[What is expected]: Please count the lines with the word "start" in the material below, then state the number by itself.

[Supplied data]:
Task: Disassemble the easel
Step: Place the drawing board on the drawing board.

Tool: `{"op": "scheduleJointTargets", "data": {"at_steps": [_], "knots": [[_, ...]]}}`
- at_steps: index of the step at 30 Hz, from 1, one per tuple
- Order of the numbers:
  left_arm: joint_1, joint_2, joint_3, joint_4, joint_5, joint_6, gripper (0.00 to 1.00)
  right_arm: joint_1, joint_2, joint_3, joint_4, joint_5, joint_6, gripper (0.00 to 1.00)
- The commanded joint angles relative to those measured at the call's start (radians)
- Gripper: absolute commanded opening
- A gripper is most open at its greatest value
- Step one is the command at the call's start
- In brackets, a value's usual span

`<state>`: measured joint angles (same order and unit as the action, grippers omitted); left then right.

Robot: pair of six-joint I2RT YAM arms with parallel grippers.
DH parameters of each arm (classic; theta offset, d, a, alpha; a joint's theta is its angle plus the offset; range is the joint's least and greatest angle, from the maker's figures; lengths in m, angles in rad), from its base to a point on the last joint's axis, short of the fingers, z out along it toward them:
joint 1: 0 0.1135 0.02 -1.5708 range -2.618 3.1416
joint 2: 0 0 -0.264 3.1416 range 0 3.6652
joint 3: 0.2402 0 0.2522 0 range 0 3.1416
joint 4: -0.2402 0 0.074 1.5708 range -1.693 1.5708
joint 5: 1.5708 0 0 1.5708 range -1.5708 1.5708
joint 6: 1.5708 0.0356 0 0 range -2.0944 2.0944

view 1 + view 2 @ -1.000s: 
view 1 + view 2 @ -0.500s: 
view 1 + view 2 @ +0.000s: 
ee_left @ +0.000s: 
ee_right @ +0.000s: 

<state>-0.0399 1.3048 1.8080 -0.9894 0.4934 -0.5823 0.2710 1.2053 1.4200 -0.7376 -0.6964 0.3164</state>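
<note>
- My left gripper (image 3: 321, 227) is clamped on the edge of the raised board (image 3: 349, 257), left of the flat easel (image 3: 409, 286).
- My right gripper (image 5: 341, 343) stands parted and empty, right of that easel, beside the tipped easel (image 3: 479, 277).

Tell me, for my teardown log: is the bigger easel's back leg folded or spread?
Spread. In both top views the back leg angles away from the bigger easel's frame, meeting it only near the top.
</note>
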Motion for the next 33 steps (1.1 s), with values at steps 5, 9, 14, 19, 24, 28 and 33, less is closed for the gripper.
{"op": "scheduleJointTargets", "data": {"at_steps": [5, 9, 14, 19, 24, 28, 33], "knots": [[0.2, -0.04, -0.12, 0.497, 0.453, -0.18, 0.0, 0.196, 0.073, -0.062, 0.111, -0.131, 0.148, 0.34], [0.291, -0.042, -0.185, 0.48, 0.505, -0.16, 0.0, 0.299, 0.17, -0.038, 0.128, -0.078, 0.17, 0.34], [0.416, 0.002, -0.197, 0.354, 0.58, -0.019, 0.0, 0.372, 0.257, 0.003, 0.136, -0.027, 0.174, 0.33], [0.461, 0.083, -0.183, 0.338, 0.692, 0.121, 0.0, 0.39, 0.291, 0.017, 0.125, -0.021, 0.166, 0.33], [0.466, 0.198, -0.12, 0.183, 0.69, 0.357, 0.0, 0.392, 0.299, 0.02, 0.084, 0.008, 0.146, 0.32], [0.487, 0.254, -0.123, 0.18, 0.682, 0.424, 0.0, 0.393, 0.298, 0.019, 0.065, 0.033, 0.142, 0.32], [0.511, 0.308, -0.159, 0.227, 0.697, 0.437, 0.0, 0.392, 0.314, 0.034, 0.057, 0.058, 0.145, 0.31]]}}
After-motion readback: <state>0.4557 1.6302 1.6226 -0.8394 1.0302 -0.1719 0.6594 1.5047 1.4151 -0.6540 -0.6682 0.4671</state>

[Answer section]: 2